■ Work task ■
Write out the data exactly, every line included.

──────── Data block

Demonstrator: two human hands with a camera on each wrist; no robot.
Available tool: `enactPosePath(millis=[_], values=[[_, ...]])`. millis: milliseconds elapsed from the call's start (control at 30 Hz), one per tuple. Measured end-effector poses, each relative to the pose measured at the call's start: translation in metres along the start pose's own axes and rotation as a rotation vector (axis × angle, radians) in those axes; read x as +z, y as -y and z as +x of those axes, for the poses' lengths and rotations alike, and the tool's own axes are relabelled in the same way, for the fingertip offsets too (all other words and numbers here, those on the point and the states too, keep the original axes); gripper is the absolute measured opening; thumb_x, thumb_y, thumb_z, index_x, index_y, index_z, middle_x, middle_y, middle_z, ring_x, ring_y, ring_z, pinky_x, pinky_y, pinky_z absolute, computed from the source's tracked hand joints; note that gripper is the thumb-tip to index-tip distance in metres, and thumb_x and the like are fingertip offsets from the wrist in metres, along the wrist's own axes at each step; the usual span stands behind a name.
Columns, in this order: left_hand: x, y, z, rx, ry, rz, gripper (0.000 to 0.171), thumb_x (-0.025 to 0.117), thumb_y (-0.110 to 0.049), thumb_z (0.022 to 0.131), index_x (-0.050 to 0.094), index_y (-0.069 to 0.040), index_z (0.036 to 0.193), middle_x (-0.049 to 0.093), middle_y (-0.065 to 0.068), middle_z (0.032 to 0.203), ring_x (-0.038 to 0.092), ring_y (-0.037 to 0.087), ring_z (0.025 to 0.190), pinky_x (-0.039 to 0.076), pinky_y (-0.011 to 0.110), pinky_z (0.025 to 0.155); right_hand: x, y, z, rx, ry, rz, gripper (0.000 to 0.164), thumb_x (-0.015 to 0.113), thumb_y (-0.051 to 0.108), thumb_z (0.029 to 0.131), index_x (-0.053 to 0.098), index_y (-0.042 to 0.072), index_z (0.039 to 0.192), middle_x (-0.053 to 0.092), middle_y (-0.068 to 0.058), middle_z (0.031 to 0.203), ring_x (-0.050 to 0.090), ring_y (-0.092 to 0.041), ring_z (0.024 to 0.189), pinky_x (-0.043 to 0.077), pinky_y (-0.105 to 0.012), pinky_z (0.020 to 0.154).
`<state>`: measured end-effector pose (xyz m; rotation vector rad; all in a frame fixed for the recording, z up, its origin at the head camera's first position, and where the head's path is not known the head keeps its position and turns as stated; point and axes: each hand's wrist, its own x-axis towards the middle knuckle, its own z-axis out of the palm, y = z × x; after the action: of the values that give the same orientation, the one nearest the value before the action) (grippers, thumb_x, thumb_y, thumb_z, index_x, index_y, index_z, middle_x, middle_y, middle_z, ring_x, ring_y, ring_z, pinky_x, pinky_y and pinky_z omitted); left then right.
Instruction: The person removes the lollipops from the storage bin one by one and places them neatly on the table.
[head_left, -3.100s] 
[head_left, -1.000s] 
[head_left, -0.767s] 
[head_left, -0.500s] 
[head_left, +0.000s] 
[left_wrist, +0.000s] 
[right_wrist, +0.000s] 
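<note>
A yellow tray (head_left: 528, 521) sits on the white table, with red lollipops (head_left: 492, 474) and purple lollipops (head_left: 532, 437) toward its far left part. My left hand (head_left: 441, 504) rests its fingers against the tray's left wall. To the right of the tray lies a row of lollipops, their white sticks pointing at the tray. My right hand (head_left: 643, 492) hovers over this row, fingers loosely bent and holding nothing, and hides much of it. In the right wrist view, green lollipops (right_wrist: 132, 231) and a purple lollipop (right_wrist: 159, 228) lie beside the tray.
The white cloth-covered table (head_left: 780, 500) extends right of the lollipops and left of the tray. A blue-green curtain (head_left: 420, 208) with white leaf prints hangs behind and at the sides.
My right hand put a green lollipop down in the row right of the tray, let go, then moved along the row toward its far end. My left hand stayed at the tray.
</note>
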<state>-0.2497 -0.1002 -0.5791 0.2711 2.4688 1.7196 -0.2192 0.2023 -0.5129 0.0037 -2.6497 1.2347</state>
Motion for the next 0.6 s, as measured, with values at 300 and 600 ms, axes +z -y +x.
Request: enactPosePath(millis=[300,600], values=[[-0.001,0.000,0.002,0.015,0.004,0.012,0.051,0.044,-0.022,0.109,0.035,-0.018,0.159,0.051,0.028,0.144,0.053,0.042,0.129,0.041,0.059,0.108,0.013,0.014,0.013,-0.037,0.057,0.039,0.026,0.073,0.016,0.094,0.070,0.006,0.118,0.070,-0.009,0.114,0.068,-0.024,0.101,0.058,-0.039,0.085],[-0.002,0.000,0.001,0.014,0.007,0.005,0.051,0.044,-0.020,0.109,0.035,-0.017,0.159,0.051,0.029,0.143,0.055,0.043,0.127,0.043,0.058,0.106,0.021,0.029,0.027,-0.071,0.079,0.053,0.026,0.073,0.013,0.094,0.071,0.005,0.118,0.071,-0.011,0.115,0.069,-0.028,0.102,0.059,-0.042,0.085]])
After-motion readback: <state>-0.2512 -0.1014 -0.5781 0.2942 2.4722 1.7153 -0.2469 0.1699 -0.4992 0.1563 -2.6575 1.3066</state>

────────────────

■ Problem solution ■
Demonstrator: two human hands with a camera on each wrist; no robot.
Available tool: `enactPosePath(millis=[_], values=[[_, ...]])`. millis: milliseconds elapsed from the call's start (control at 30 Hz), one per tuple. Measured end-effector poses, each relative to the pose measured at the call's start: translation in metres along the start pose's own axes and rotation as a rotation vector (axis × angle, radians) in those axes; read x as +z, y as -y and z as +x of those axes, for the poses' lengths and rotations alike, and the tool's own axes are relabelled in the same way, for the fingertip offsets too (all other words and numbers here, those on the point and the states too, keep the original axes); gripper is the absolute measured opening; thumb_x, thumb_y, thumb_z, index_x, index_y, index_z, middle_x, middle_y, middle_z, ring_x, ring_y, ring_z, pinky_x, pinky_y, pinky_z absolute, computed from the source's tracked hand joints; note that gripper is the thumb-tip to index-tip distance in metres, and thumb_x and the like are fingertip offsets from the wrist in metres, along the wrist's own axes at each step; the usual span stands behind a name.
Columns, in this order: left_hand: x, y, z, rx, ry, rz, gripper (0.000 to 0.171), thumb_x (-0.025 to 0.117), thumb_y (-0.110 to 0.049), thumb_z (0.022 to 0.131), index_x (-0.050 to 0.094), index_y (-0.069 to 0.040), index_z (0.036 to 0.193), middle_x (-0.049 to 0.093), middle_y (-0.065 to 0.068), middle_z (0.032 to 0.203), ring_x (-0.038 to 0.092), ring_y (-0.037 to 0.087), ring_z (0.025 to 0.190), pinky_x (-0.039 to 0.076), pinky_y (-0.011 to 0.110), pinky_z (0.025 to 0.155); right_hand: x, y, z, rx, ry, rz, gripper (0.000 to 0.164), thumb_x (-0.015 to 0.113), thumb_y (-0.051 to 0.108), thumb_z (0.029 to 0.131), index_x (-0.053 to 0.098), index_y (-0.042 to 0.072), index_z (0.039 to 0.192), middle_x (-0.053 to 0.092), middle_y (-0.068 to 0.058), middle_z (0.031 to 0.203), ring_x (-0.050 to 0.090), ring_y (-0.092 to 0.041), ring_z (0.024 to 0.189), pinky_x (-0.043 to 0.077), pinky_y (-0.105 to 0.012), pinky_z (0.020 to 0.154).
`<state>`: measured end-effector pose (xyz m; rotation vector rad; all in a frame fixed for the recording, z up, its origin at the head camera's first position, and where the head's path is not known the head keeps its position and turns as stated; point and axes: each hand's wrist, its own x-axis towards the middle knuckle, its own z-axis out of the palm, y = z × x; after the action: of the values that give the same orientation, the one nearest the value before the action) (grippers, thumb_x, thumb_y, thumb_z, index_x, index_y, index_z, middle_x, middle_y, middle_z, ring_x, ring_y, ring_z, pinky_x, pinky_y and pinky_z omitted); left then right.
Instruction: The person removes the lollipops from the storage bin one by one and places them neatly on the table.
[head_left, -3.100s] 
[head_left, -1.000s] 
[head_left, -0.767s] 
[head_left, -0.500s] 
[head_left, +0.000s] 
[left_wrist, +0.000s] 
[right_wrist, +0.000s] 
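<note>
A yellow tray (head_left: 528, 521) sits on the white table, with red lollipops (head_left: 492, 474) and purple lollipops (head_left: 532, 437) toward its far left part. My left hand (head_left: 441, 504) rests its fingers against the tray's left wall. To the right of the tray lies a row of lollipops, their white sticks pointing at the tray. My right hand (head_left: 643, 492) hovers over this row, fingers loosely bent and holding nothing, and hides much of it. In the right wrist view, green lollipops (right_wrist: 132, 231) and a purple lollipop (right_wrist: 159, 228) lie beside the tray.
The white cloth-covered table (head_left: 780, 500) extends right of the lollipops and left of the tray. A blue-green curtain (head_left: 420, 208) with white leaf prints hangs behind and at the sides.
My right hand put a green lollipop down in the row right of the tray, let go, then moved along the row toward its far end. My left hand stayed at the tray.
</note>
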<state>-0.2497 -0.1002 -0.5791 0.2711 2.4688 1.7196 -0.2192 0.2023 -0.5129 0.0037 -2.6497 1.2347</state>
Motion for the next 0.6 s, as measured, with values at 300 and 600 ms, axes +z -y +x.
Request: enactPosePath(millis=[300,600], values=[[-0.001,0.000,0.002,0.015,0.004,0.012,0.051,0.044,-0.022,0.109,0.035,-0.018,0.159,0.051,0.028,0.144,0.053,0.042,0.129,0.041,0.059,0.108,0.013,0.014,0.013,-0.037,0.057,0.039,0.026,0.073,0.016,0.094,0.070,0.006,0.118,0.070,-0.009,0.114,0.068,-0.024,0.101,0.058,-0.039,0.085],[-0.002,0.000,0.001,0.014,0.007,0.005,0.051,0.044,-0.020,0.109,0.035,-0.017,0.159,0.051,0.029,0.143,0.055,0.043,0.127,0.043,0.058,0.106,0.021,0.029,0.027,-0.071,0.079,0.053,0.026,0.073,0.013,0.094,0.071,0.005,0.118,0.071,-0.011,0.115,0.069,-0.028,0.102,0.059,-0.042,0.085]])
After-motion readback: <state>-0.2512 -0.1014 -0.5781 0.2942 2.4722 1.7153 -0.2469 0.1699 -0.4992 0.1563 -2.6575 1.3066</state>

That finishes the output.